/---

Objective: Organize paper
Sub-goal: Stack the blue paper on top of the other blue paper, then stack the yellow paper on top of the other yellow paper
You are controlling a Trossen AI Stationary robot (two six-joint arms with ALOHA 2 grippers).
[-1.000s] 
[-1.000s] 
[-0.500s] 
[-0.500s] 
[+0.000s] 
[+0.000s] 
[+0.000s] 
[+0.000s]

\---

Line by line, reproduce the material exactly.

**EXERCISE RESPONSE:**
Objective: Organize paper
Sub-goal: Stack the blue paper on top of the other blue paper, then stack the yellow paper on top of the other yellow paper
You are controlling a Trossen AI Stationary robot (two six-joint arms with ALOHA 2 grippers).
[-1.000s] 
[-1.000s] 
[-0.500s] 
[-0.500s] 
[+0.000s] 
[+0.000s] 
[+0.000s] 
[+0.000s]

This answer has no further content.